TASK REQUIREMENTS – Please return every line of the records below that contains the word "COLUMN".

▼▼▼

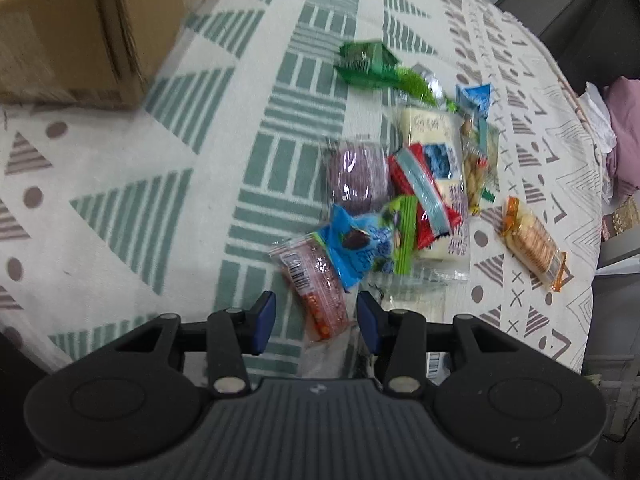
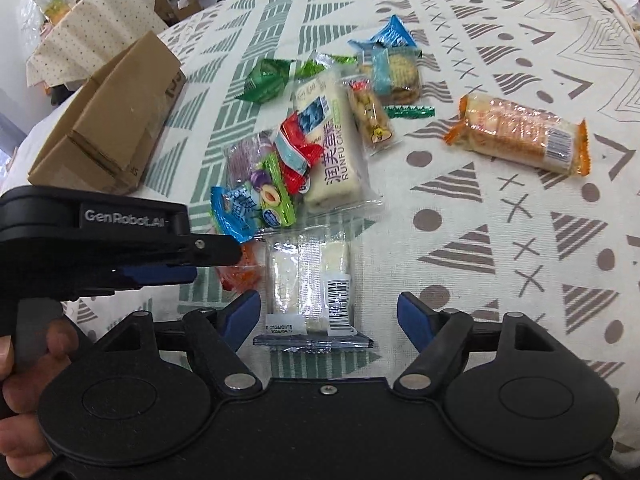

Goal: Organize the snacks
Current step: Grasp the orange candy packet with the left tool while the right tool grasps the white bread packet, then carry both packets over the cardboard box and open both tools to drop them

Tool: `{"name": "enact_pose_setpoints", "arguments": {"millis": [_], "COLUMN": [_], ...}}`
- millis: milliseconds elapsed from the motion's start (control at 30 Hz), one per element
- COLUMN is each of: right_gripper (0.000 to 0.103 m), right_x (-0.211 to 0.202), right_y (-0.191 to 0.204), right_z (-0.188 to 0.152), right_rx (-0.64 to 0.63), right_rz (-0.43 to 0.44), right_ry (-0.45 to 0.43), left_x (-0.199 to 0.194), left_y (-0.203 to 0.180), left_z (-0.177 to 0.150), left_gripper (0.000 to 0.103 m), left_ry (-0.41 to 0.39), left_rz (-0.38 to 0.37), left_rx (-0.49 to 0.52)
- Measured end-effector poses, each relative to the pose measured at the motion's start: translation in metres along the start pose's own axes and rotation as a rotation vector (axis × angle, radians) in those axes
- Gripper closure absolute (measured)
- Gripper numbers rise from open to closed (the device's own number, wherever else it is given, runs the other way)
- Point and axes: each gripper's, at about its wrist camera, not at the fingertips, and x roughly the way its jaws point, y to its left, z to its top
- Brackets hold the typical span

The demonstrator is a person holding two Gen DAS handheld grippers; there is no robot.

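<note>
A heap of wrapped snacks lies on the patterned tablecloth (image 1: pixel 120 184). In the left wrist view my left gripper (image 1: pixel 316 320) is open, its jaws on either side of the near end of a red-orange snack pack (image 1: pixel 316 292); a blue pack (image 1: pixel 352 248) and a purple cake (image 1: pixel 356 176) lie beyond. In the right wrist view my right gripper (image 2: pixel 328 316) is open around a clear pack of white cakes (image 2: pixel 308 284), apart from its sides. The left gripper (image 2: pixel 120 248) reaches in from the left over the red-orange pack (image 2: pixel 240 272). A cardboard box (image 2: pixel 108 120) stands at left.
An orange cracker pack (image 2: pixel 520 132) lies apart on the right. A white Runfu cake bar (image 2: pixel 336 148), a green packet (image 2: pixel 264 80) and a blue biscuit pack (image 2: pixel 392 60) lie farther back. The box also shows in the left wrist view (image 1: pixel 68 32). The table edge (image 1: pixel 592 240) runs along the right.
</note>
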Motion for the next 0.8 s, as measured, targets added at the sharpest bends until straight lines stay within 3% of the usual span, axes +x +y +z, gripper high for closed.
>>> {"name": "enact_pose_setpoints", "arguments": {"millis": [133, 300, 367, 433, 800], "right_gripper": [0.032, 0.032, 0.039, 0.055, 0.06], "right_x": [0.007, 0.013, 0.014, 0.013, -0.005], "right_y": [0.002, 0.011, 0.015, 0.017, 0.023], "right_z": [0.0, 0.001, -0.001, -0.001, -0.002], "right_rx": [-0.008, -0.053, -0.081, -0.095, -0.058], "right_rz": [-0.007, -0.035, -0.046, -0.024, -0.002], "right_ry": [0.003, -0.01, -0.019, -0.019, -0.055], "left_x": [0.003, 0.002, 0.001, -0.003, -0.038], "left_y": [-0.002, 0.005, 0.01, 0.013, 0.023], "left_z": [0.0, -0.001, -0.001, 0.0, 0.002], "left_gripper": [0.062, 0.082, 0.085, 0.086, 0.086], "left_ry": [0.002, -0.001, -0.001, -0.006, -0.072], "left_rz": [0.019, 0.034, 0.027, 0.025, 0.02], "left_rx": [-0.003, -0.011, -0.021, -0.023, -0.021]}}
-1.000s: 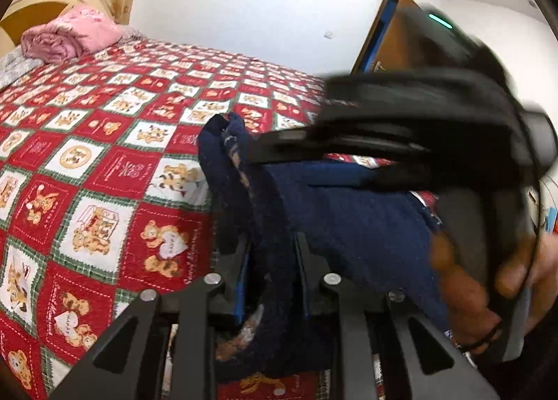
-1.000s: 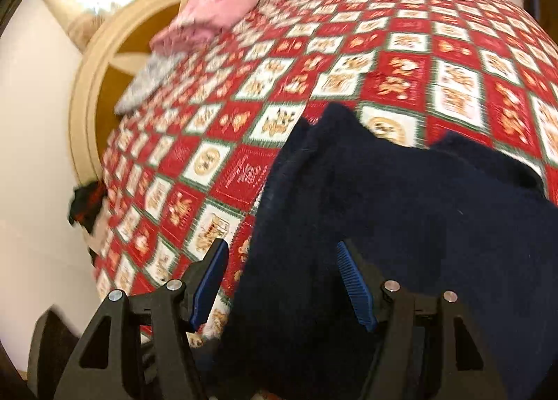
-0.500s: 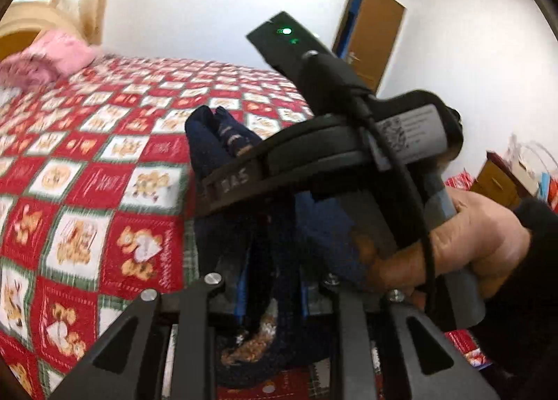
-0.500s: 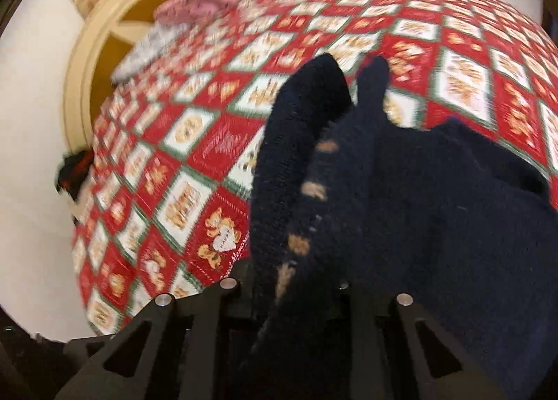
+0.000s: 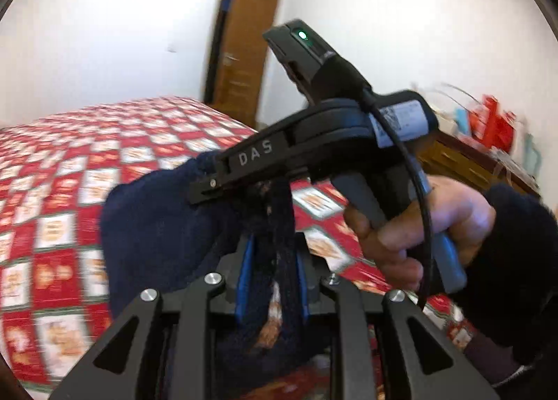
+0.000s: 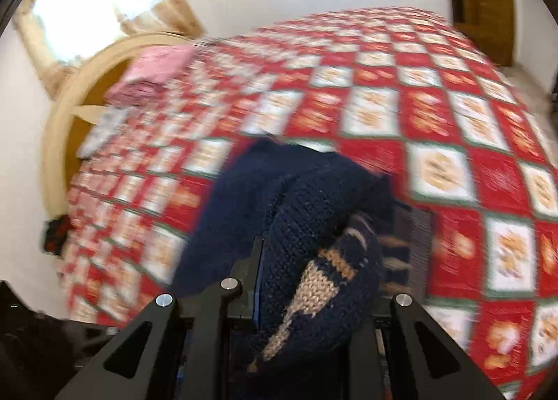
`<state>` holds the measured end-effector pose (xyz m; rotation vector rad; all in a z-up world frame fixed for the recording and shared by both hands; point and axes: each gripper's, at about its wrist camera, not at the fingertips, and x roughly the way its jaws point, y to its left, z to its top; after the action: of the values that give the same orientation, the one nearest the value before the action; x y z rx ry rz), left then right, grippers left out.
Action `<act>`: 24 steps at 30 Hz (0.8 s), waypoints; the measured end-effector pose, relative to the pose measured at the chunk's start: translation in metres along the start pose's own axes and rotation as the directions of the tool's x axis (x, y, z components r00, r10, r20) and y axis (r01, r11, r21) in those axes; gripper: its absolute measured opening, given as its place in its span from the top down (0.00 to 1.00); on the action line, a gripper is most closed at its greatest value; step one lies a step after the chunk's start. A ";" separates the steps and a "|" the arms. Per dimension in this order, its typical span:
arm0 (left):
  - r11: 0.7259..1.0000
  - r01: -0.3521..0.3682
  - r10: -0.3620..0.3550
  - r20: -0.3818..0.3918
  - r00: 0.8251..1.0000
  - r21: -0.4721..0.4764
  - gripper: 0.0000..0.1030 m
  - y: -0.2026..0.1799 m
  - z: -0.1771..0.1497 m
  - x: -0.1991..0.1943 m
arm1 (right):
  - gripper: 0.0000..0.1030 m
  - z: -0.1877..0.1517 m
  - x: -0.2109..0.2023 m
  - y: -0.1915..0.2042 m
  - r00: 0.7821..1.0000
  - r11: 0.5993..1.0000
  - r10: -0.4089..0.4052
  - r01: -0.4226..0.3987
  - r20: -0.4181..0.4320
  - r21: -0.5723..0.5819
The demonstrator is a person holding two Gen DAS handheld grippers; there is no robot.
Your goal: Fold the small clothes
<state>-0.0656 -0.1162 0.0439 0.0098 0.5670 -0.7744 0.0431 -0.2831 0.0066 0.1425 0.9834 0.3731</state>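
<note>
The navy knitted garment [image 5: 157,225] is lifted above the patchwork bedspread [image 5: 87,163], hanging between the two tools, and no neat fold is visible on it. I judge the task is in an early or middle stage: the piece is gathered and raised, but it must yet be laid flat on the bedspread, doubled and smoothed. It looks thick and soft, of dark blue wool with a beige knitted pattern, which shows clearly in the right wrist view [image 6: 314,285]. It is bunched and sags under its own weight, so it will probably drape and not keep a shape by itself.

The left gripper [image 5: 272,274] is clenched on a narrow strand of the garment, with its blue pads pressing the wool from both sides. The right gripper [image 5: 223,183] also grasps the garment, near its upper edge, and the person's right hand [image 5: 418,229] squeezes the handle.

At the far end of the bedspread, by the headboard [image 6: 69,93], lies a pink folded pile [image 6: 153,68]. Both views are blurred.
</note>
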 end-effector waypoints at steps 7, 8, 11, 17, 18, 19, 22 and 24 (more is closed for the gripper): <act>0.998 0.066 -0.065 -0.169 0.983 0.004 0.63 -0.021 -0.027 0.029 | 0.70 -0.031 0.020 -0.056 0.996 0.973 0.092 -0.093 0.011 0.213; 0.998 0.067 -0.065 -0.162 0.985 0.004 0.59 -0.018 -0.024 0.023 | 0.66 -0.030 0.020 -0.056 0.995 0.970 0.098 -0.096 0.003 0.222; 0.999 0.034 -0.036 -0.120 0.992 -0.015 0.29 0.001 -0.010 0.003 | 0.53 -0.028 0.012 -0.056 0.984 0.950 0.175 -0.164 -0.020 0.266; 0.982 -0.066 0.064 -0.016 0.998 -0.175 0.09 0.066 0.009 -0.003 | 0.40 -0.006 0.008 -0.075 0.979 0.896 0.197 -0.199 0.046 0.398; 0.975 -0.086 0.080 -0.036 0.996 -0.203 0.09 0.074 0.010 0.003 | 0.37 -0.002 0.014 -0.078 0.983 0.896 0.183 -0.181 0.034 0.406; 0.967 -0.102 0.088 -0.069 0.994 -0.233 0.09 0.082 0.009 0.011 | 0.37 0.004 0.025 -0.081 0.985 0.897 0.173 -0.161 0.010 0.411; 0.956 -0.135 0.107 -0.118 0.987 -0.260 0.09 0.088 -0.006 0.023 | 0.37 0.019 0.053 -0.087 0.984 0.892 0.174 -0.149 -0.020 0.427; 0.961 -0.154 0.119 -0.159 0.980 -0.231 0.09 0.085 -0.017 0.029 | 0.37 0.028 0.065 -0.089 0.976 0.873 0.216 -0.189 -0.008 0.449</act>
<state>-0.0006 -0.0702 -0.0008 -0.1207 0.7878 -0.5684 0.1205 -0.3404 -0.0547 0.6621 1.1043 0.3385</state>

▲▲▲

RESULT OF THIS TASK –
Tool: `{"name": "enact_pose_setpoints", "arguments": {"millis": [_], "COLUMN": [_], ...}}`
- COLUMN is each of: right_gripper (0.000 to 0.103 m), right_x (-0.211 to 0.202), right_y (-0.191 to 0.204), right_z (-0.188 to 0.152), right_rx (-0.64 to 0.63), right_rz (-0.43 to 0.44), right_ry (-0.45 to 0.43), left_x (-0.199 to 0.194), left_y (-0.203 to 0.180), left_z (-0.177 to 0.150), left_gripper (0.000 to 0.103 m), left_ry (-0.41 to 0.39), left_rz (-0.38 to 0.37), left_rx (-0.49 to 0.52)

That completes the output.